Kimberlé Crenshaw, executive director of the African American Policy Forum, a social justice think tank based in New York City, was one of the early proponents. Initially, she says, it was “simply about telling a more complete story of who we are.”

IS CRITICAL RACE THEORY BEING TAUGHT IN SCHOOLS?

There is little to no evidence that critical race theory itself is being taught to K-12 public school students, though some ideas central to it, such as lingering consequences of slavery, have been. In Greenwich, Connecticut, some middle school students were given a “white bias” survey that parents viewed as being part of the theory.

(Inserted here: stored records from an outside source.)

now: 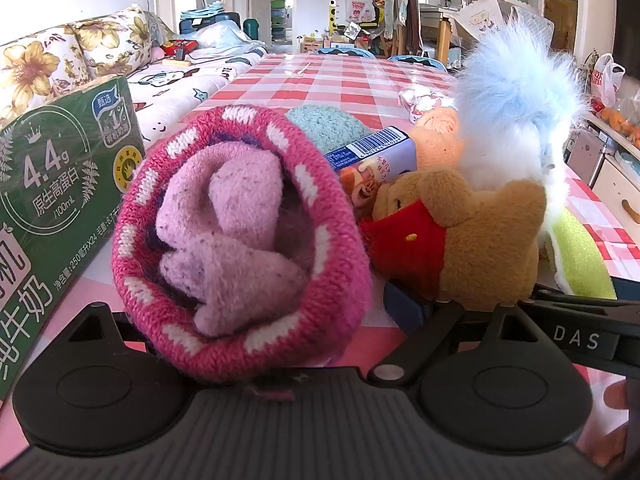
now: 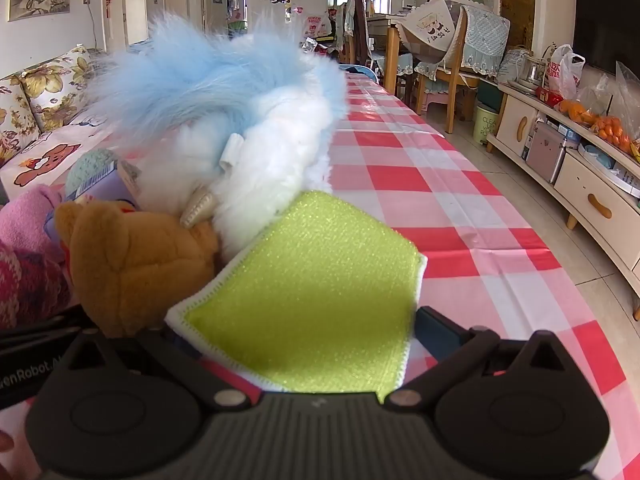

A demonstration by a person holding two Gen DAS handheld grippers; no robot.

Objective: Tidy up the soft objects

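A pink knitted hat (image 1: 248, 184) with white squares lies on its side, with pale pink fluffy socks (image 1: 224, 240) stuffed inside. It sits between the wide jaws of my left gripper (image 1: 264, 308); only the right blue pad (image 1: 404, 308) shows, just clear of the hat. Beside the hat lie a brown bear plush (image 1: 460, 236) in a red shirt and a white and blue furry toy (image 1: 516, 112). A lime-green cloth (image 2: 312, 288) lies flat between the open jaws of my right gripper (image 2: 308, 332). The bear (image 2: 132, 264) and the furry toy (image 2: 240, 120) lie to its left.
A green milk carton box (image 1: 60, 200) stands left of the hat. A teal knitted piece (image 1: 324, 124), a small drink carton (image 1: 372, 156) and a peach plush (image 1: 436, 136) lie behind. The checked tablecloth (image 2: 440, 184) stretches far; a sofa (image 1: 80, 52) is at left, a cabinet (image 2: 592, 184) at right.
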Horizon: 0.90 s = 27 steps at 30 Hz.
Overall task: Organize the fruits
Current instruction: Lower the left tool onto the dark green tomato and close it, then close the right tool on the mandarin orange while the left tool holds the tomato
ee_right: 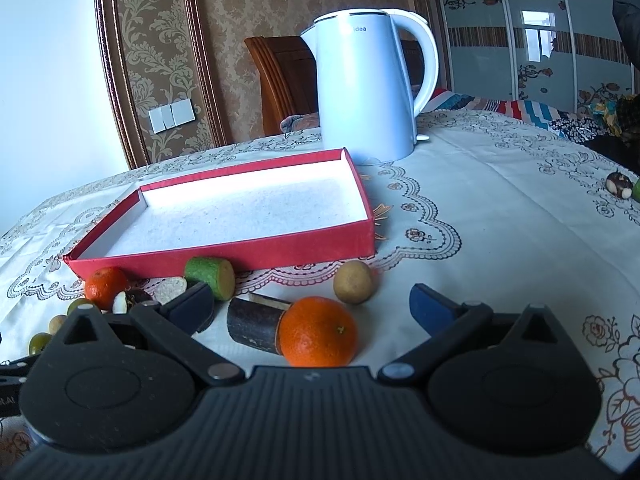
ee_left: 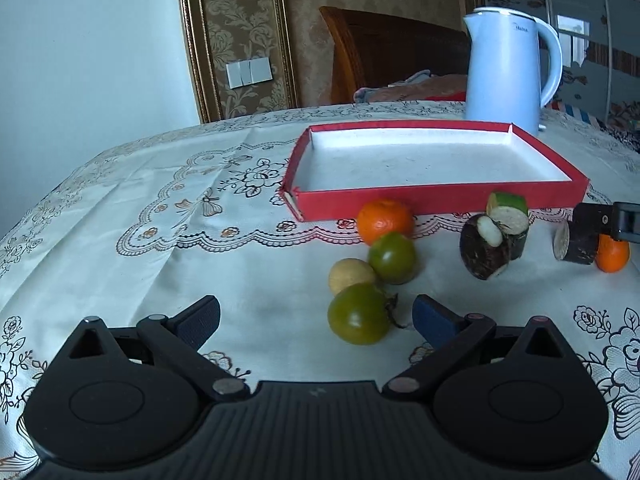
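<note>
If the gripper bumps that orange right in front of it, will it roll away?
Probably a little. The orange is round and sits on a smooth tablecloth, so a nudge could set it rolling. The dark cut piece touching its left side might block it that way. Its peel looks firm, so the open right gripper should hold it without squashing.

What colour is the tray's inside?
White inside, red walls on the tray; clearest in the right wrist view.

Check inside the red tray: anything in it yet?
Nothing visible. The red tray shows a bare white floor in both views. Its near wall hides a thin strip of floor behind it. All fruit, like the orange, lies outside on the tablecloth.
</note>
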Motion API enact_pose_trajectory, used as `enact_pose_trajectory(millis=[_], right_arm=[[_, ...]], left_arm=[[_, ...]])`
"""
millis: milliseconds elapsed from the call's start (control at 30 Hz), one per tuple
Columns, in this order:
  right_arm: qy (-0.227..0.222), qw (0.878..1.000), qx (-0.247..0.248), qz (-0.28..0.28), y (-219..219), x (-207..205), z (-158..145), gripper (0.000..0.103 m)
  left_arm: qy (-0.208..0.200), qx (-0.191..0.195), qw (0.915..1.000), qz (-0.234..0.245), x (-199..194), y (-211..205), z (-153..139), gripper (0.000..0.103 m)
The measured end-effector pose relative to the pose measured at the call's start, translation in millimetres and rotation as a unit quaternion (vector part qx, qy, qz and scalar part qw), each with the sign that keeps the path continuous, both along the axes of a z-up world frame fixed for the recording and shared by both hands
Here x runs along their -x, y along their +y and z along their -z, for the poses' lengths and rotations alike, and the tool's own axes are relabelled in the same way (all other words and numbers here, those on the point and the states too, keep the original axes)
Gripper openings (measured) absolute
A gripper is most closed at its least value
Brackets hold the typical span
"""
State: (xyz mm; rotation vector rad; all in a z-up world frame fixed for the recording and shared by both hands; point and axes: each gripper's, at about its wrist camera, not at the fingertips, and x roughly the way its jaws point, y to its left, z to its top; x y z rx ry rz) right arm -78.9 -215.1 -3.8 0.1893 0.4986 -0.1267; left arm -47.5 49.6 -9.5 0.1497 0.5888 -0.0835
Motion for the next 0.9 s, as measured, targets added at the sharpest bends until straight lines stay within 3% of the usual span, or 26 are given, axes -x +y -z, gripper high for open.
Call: enact_pose_trajectory(millis=[167,400,433,500,600,633,900], right_arm=[[0.000,1.000,-0.002,0.001,-0.5,-0.1,0.2,0.103],[0.002,1.000,-0.001,0.002,-1.1,-0.6,0.7,0.103],[0.002,1.000,-0.001,0.002,-1.3,-0.8,0.7,0.103],[0.003,1.000,-0.002,0.002,-1.6,-0.9,0.5,0.103],[0.002,1.000,-0.002,0.002,-1.6,-0.8,0.0,0.103],[0.001,1.000,-0.002,0.002,-1.5,-0.7,0.0,0.103],[0.009,1.000,0.003,-0.008,-2.6,2.2,-1.2,0.103]], left_arm=[[0.000,-0.002,1.0000,-0.003,0.8,-3.3,1.2,0.102],[0.026,0.025,0.9994,0.002,-2.0,-3.4,4.9,0.073],[0.023,0.027,0.9994,0.002,-0.7,-3.8,4.4,0.061],[0.025,0.034,0.9990,0.009,-0.5,-4.8,4.1,0.049],[0.023,0.031,0.9992,0.011,-0.3,-8.4,4.5,0.043],[0.022,0.032,0.9992,0.014,0.2,-9.0,4.5,0.037],[0.018,0.035,0.9990,0.021,1.5,-9.1,4.0,0.034]])
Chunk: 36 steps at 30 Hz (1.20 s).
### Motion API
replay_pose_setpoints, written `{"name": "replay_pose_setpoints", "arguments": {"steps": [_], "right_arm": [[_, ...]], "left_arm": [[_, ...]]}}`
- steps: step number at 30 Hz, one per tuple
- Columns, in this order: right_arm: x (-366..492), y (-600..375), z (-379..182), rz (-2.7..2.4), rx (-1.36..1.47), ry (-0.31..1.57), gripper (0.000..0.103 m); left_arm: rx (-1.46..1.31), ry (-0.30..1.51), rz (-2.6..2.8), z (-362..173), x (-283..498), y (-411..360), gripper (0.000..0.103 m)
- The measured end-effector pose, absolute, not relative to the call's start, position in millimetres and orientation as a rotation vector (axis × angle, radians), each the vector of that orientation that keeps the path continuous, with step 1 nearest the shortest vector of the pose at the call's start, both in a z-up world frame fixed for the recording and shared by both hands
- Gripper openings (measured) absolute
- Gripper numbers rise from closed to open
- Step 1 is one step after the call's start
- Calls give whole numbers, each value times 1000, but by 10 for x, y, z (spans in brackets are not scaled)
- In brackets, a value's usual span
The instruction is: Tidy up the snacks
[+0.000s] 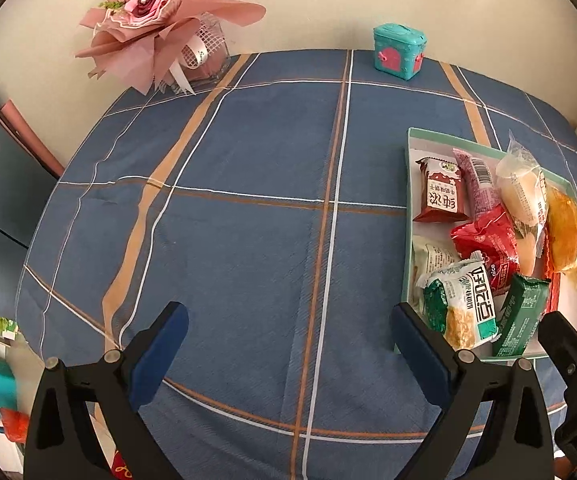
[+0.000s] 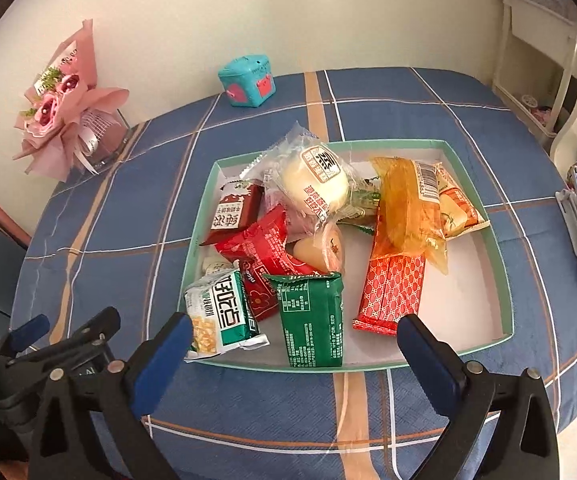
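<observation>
Both claws gape wide, holding nothing. Just ahead of the right claw [image 2: 294, 336], a green-rimmed tray [image 2: 506, 264] holds heaped snacks [image 2: 312, 240] in red, green, orange and clear wrappers. From the left claw [image 1: 290, 340] it sits rightward, its far side cut off; lower packs are buried.

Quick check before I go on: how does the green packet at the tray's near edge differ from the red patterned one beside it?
The green packet is plain dark green with small white print; the red patterned packet has a white lattice design. The green one reaches the tray rim at the near edge; the red one lies fully inside. An orange translucent bag overlaps the red packet's far end; a red wrapper sits at the green one's. Both lie flat, lengthwise.
</observation>
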State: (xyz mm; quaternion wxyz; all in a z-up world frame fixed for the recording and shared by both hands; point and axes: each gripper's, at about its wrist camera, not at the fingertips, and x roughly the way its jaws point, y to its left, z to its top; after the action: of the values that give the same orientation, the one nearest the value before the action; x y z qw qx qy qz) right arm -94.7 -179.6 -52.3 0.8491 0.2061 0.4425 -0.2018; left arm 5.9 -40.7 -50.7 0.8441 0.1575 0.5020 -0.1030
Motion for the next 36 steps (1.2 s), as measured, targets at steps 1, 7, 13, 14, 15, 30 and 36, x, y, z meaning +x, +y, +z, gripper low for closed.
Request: {"name": "replay_pose_setpoints", "arguments": {"steps": [1, 7, 13, 14, 15, 30, 36], "right_arm": [[-952, -1794, -510, -425, 434, 927, 103], [-971, -1768, -435, -421, 423, 901, 103], [-970, -1748, -425, -421, 419, 902, 103], [-968, -1753, -426, -423, 419, 901, 103], [-967, -1755, -426, -424, 419, 901, 103], [-959, -1812, -459, -453, 419, 919, 103], [-960, -1836, -472, -464, 417, 928, 103]], "left_arm": [[329, 1058, -213, -493, 57, -402, 101], [330, 1046, -204, -454, 54, -424, 101], [329, 1041, -188, -432, 45, -390, 101], [332, 1041, -181, -430, 45, -387, 101], [337, 1038, -173, -426, 43, -383, 101], [312, 1040, -134, -406, 88, -314, 101], [290, 1042, -117, -386, 115, -278, 101]]}}
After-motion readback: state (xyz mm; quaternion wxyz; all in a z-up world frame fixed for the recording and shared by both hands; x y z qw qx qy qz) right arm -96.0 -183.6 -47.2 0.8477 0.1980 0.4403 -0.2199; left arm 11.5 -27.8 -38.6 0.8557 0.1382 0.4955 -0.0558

Republicans in North Carolina point to the Wake County Public School System as an example, saying teachers participated in a professional development session on critical race theory. County education officials canceled a future study session once it was discovered but insist the theory is not part of its classroom curriculum.

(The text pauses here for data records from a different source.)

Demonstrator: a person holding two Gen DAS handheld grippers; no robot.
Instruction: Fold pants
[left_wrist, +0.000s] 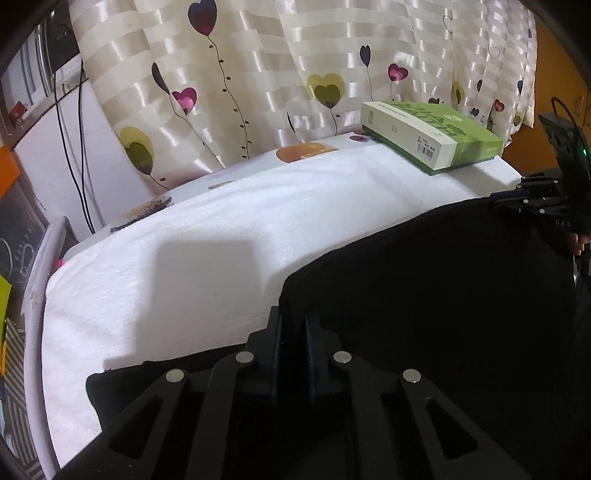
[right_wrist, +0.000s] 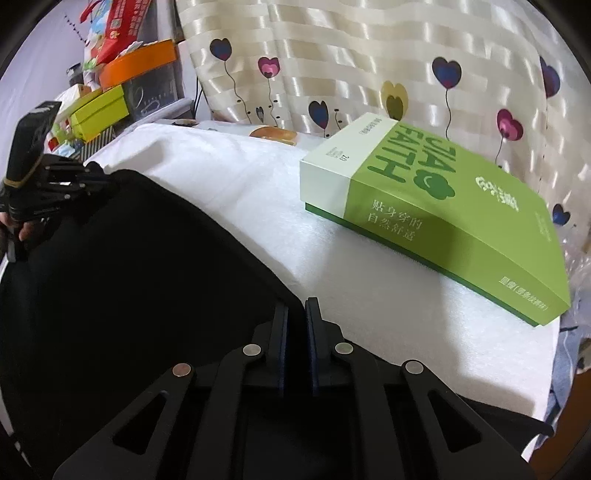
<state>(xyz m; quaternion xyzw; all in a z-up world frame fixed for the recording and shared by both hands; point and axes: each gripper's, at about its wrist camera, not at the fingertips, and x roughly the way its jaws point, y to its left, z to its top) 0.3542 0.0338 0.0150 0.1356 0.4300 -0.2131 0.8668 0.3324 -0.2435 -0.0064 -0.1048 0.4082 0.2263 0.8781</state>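
Black pants (left_wrist: 424, 288) lie on the white towel (left_wrist: 177, 258), nearer than the green box (right_wrist: 436, 218). Left gripper (left_wrist: 293, 317) and right gripper (right_wrist: 296, 314) each pinch a pants edge, jaws nearly closed. Advice: lift both corners level, carry toward the box, lay edges flush.

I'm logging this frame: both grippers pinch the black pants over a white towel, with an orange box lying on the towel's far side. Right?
Not quite: the box is green and white, not orange, as the right wrist view shows. The rest stands: the left gripper and right gripper pinch the black pants over the white towel.
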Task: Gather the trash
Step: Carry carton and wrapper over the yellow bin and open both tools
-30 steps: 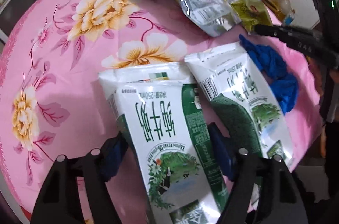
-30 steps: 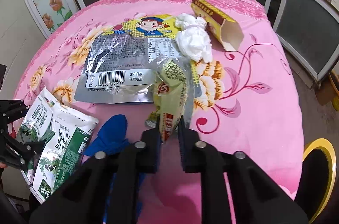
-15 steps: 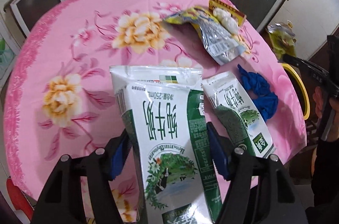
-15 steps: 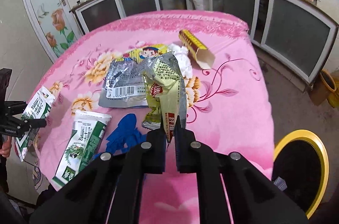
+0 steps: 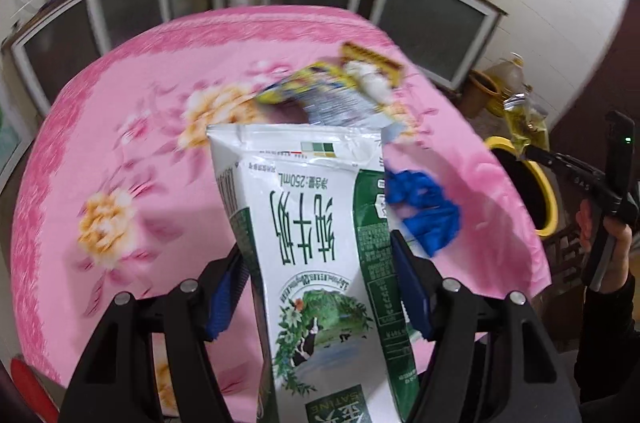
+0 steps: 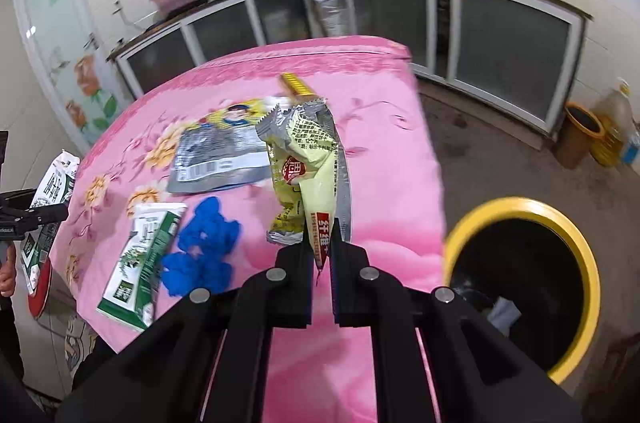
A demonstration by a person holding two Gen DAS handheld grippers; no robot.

“Critical race theory is not something we teach to students,” said Lisa Luten, a spokeswoman for the school system. “It’s more of a theory in academia about race that adults use to discuss the context of their environment.”

In his campaign for Virginia governor, Republican Glenn Youngkin said he would ban the teaching of critical race theory in the state’s public schools.

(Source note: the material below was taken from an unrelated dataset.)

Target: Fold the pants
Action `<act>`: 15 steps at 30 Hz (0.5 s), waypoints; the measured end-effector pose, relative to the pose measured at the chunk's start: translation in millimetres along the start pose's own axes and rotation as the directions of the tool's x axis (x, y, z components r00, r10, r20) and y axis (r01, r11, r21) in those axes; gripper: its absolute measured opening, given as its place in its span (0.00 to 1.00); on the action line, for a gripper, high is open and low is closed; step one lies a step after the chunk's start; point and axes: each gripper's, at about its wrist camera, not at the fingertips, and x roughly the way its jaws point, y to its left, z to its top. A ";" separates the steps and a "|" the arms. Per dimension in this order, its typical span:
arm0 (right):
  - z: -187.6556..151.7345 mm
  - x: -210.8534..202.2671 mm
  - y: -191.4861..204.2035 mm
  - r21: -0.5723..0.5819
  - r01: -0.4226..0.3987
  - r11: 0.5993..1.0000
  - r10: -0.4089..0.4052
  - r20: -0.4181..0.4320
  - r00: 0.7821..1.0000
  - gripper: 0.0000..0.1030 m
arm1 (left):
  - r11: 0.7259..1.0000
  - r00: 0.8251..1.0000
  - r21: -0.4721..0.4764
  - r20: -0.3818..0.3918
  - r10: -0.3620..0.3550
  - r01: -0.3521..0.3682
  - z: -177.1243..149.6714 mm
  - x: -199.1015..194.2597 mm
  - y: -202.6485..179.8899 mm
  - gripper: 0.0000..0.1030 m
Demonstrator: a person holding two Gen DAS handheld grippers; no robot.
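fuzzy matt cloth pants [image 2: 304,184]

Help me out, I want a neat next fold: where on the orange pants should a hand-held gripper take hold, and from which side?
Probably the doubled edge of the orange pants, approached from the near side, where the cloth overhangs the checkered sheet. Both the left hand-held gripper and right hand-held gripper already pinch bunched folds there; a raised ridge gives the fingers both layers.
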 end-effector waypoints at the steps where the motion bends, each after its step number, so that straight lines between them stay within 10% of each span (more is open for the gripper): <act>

WHY ARE REPUBLICANS UPSET?

Many Republicans view the concepts underlying critical race theory as an effort to rewrite American history and convince white people that they are inherently racist and should feel guilty because of their advantages.

But the theory also has become somewhat of a catchall phrase to describe racial concepts some conservatives find objectionable, such as white privilege, systemic inequality and inherent bias.

WHERE DID REPUBLICAN PUSHBACK BEGIN?

Republicans often cite the 1619 Project as a cause for concern. The New York Times initiative, published in 2019, aimed to tell a fuller story of the country’s history by putting slavery at the center of America’s founding.

Critical race theory popped into the mainstream last year when then-President Trump took aim at it and the 1619 Project during a White House event focused on the nation’s history. He called both “a crusade against American history” and “ideological poison that … will destroy our country.”

HOW ARE STATES ADDRESSING IT?

So far, many Republican-led states have pushed legislation or other steps to limit how race and racism can be taught in schools.

Teachers unions, educators and social studies organizations worry the limits will whitewash American history by downplaying the role past injustices still play today. They also fear a chilling effect on classroom discussions.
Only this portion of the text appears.